Dua aspek utama benzodiazepin membatasi kegunaannya. -> efek sedatif dan toleransi
mereka yang nyata yang berkembang dalam beberapa bulan.
Teratogenisitas
Anak-anak yang lahir dari ibu yang menggunakan obat anti kejang memiliki peningkatan
risiko, mungkin dua kali lipat, kelainan bawaan.
Fenitoin telah terlibat dalam sindrom spesifik yang disebut sindrom janin hidantoin.

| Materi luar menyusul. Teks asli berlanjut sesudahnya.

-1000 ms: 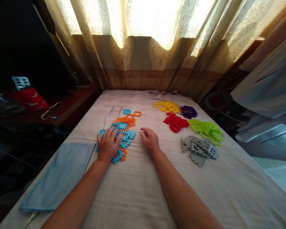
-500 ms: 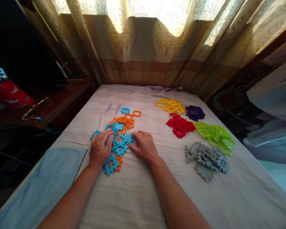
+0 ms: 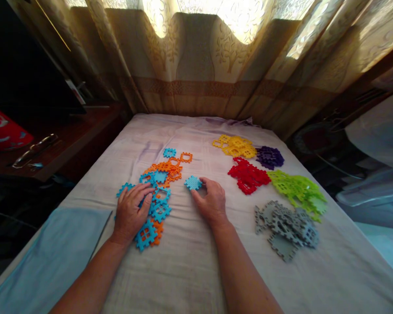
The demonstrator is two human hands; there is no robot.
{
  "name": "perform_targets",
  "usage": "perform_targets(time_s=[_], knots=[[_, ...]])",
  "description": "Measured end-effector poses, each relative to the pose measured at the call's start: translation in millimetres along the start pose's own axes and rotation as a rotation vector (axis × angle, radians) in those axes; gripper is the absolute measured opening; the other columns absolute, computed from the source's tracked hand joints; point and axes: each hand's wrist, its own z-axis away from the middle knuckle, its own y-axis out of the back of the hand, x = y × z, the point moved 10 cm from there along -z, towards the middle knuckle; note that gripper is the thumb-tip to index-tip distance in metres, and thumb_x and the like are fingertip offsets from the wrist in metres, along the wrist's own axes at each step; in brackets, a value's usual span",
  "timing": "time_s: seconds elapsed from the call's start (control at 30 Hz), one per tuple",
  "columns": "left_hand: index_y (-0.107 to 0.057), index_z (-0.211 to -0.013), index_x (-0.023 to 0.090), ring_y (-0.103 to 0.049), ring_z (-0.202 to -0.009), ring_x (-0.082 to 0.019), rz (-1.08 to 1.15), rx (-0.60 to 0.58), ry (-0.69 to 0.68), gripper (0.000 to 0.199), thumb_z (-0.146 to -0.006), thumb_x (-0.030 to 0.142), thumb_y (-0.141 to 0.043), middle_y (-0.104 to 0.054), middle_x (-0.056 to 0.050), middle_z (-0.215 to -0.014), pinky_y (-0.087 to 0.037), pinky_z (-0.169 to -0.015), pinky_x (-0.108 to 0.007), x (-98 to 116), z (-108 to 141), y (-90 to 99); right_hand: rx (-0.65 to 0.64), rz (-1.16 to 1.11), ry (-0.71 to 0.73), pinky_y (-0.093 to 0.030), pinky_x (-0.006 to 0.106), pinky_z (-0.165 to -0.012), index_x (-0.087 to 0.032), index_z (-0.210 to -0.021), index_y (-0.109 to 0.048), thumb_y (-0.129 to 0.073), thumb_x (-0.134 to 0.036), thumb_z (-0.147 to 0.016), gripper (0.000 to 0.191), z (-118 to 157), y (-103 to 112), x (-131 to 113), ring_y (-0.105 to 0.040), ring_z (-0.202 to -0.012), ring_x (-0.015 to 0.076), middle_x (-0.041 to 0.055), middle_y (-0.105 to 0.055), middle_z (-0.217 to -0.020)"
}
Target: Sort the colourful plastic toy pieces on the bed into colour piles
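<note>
Between the thumb and fingers of my right hand (image 3: 212,200) is a solid blue interlocking tile (image 3: 193,183) with toothed edges, held apart from the mixed pile. My left hand (image 3: 133,211) rests over the left side of that pile, fingers stretched out on the blue tiles (image 3: 161,210) and hiding some of them. Orange tiles (image 3: 165,167) lie mostly behind the blue ones, some of them open frames. Closer to me, a blue window tile (image 3: 146,234) overlaps an orange tile (image 3: 157,232).
On the right lie sorted piles of yellow (image 3: 237,146), purple (image 3: 270,157), red (image 3: 249,175), green (image 3: 298,191) and grey tiles (image 3: 288,226). A light blue cloth (image 3: 52,253) is at the left edge of the sheet. A dark wooden stand (image 3: 62,148) is beyond it, and curtains (image 3: 196,56) hang behind.
My right hand has moved right, drawing the solid blue tile out of the pile. My left hand stays on the blue tiles. The view has shifted slightly.
</note>
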Motion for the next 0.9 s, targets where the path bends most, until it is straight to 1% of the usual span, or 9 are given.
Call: perform_targets(time_s=[0.1, 0.2, 0.3, 0.37, 0.47, 0.57, 0.63, 0.77, 0.9], knots=[[-0.07, -0.102, 0.027, -0.062, -0.117, -0.023, -0.01, -0.01, 0.002, 0.034, -0.096, 0.041, -0.041, -0.072, -0.004, -0.118, -0.032, -0.114, -0.051, 1.1, 0.3, -0.1, 0.024, 0.062, -0.033, -0.042, 0.043, -0.095, -0.018, -0.11, -0.065, -0.061, -0.034, -0.082, 0.033, 0.1, 4.2, 8.7, -0.06, -0.101, 0.0273, 0.0119, -0.07, -0.105], [-0.071, -0.104, 0.027, -0.06, -0.12, -0.024, -0.042, -0.02, 0.007, 0.032, -0.095, 0.039, -0.042, -0.07, -0.005, -0.122, -0.032, -0.114, -0.051, 1.2, 0.6, -0.7, 0.017, 0.098, -0.032, -0.04, 0.046, -0.098, -0.018, -0.112, -0.065, -0.059, -0.03, -0.082, 0.032, 0.9, 4.8, 10.3, -0.056, -0.109, 0.0295, 0.0134, -0.068, -0.111], [-0.071, -0.106, 0.028, -0.057, -0.125, -0.025, -0.068, -0.024, 0.016, 0.032, -0.094, 0.036, -0.043, -0.066, -0.005, -0.129, -0.033, -0.115, -0.051, 0.6, 1.1, -1.7, 0.042, 0.108, 0.001, -0.037, 0.049, -0.103, -0.02, -0.114, -0.065, -0.057, -0.028, -0.084, 0.033, 2.3, 7.5, 0.9, -0.051, -0.119, 0.0308, 0.0134, -0.065, -0.12], [-0.072, -0.105, 0.028, -0.055, -0.127, -0.025, -0.08, -0.032, 0.02, 0.031, -0.094, 0.035, -0.043, -0.065, -0.005, -0.131, -0.032, -0.115, -0.051, 0.8, 1.5, -2.8, 0.036, 0.081, 0.073, -0.035, 0.049, -0.106, -0.022, -0.115, -0.066, -0.056, -0.026, -0.085, 0.032, 5.0, 5.0, -16.1, -0.049, -0.123, 0.0294, 0.011, -0.064, -0.124], [-0.073, -0.103, 0.03, -0.054, -0.128, -0.025, -0.098, -0.056, 0.007, 0.03, -0.094, 0.034, -0.044, -0.066, -0.003, -0.13, -0.031, -0.116, -0.052, 4.0, 2.3, -5.4, -0.078, 0.008, 0.235, -0.033, 0.045, -0.11, -0.026, -0.117, -0.067, -0.055, -0.025, -0.088, 0.031, 15.1, -11.5, -52.1, -0.048, -0.127, 0.0261, 0.0071, -0.065, -0.127], [-0.073, -0.101, 0.03, -0.053, -0.129, -0.025, -0.099, -0.078, -0.019, 0.029, -0.094, 0.033, -0.044, -0.067, -0.002, -0.128, -0.031, -0.116, -0.053, 8.7, 3.0, -7.5, -0.218, -0.012, 0.322, -0.033, 0.045, -0.11, -0.026, -0.122, -0.065, -0.058, -0.033, -0.09, 0.034, 27.5, -30.3, -76.3, -0.047, -0.129, 0.0266, 0.0072, -0.063, -0.132], [-0.073, -0.101, 0.03, -0.054, -0.128, -0.025, -0.09, -0.089, -0.04, 0.029, -0.095, 0.033, -0.045, -0.068, -0.002, -0.127, -0.031, -0.115, -0.052, 11.4, 3.3, -8.7, -0.281, 0.011, 0.338, -0.034, 0.047, -0.109, -0.028, -0.127, -0.064, -0.06, -0.037, -0.089, 0.039, 32.7, -38.6, -82.0, -0.046, -0.13, 0.0284, 0.0079, -0.061, -0.136], [-0.073, -0.104, 0.029, -0.056, -0.125, -0.024, -0.079, -0.106, -0.061, 0.03, -0.095, 0.034, -0.045, -0.07, -0.003, -0.123, -0.032, -0.115, -0.051, 14.1, 3.3, -10.8, -0.374, 0.085, 0.367, -0.033, 0.052, -0.109, -0.035, -0.131, -0.061, -0.062, -0.038, -0.089, 0.043, 38.1, -48.2, -85.0, -0.043, -0.134, 0.0309, 0.0083, -0.055, -0.142], [-0.068, -0.117, 0.026, -0.059, -0.121, -0.024, -0.073, -0.082, -0.072, 0.033, -0.095, 0.035, -0.045, -0.07, -0.006, -0.124, -0.034, -0.113, -0.049, 16.8, 2.4, -8.1, -0.439, 0.117, 0.362, -0.031, 0.054, -0.11, -0.032, -0.125, -0.066, -0.06, -0.039, -0.09, 0.036, 41.2, -52.9, -85.9, -0.041, -0.136, 0.0322, 0.0104, -0.054, -0.142]])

Diperkirakan bahwa wanita hamil yang menggunakan asam valproat atau natrium valproat
memiliki risiko 1-2% memiliki anak dengan spina bifida.
Penarikan
Penarikan obat anti kejang, baik secara tidak sengaja atau karena desain, dapat
menyebabkan peningkatan frekuensi dan keparahan kejang.
Penting untuk dicatat, bagaimanapun, bahwa penghentian tiba-tiba obat antiseizure
biasanya tidak menyebabkan kejang pada pasien nonepilepsi.
Secara umum, penarikan obat anti-absen lebih mudah daripada penarikan obat yang
diperlukan untuk kejang tonik-klonik parsial atau umum
Barbiturat dan benzodiazepin adalah yang paling sulit dihentikan.
Overdosis
Obat anti kejang adalah depresan sistem saraf pusat tetapi jarang mematikan.
Efek paling berbahaya dari obat anti kejang setelah overdosis besar adalah depresi
pernafasan, yang mungkin diperkuat oleh agen lain, seperti alkohol.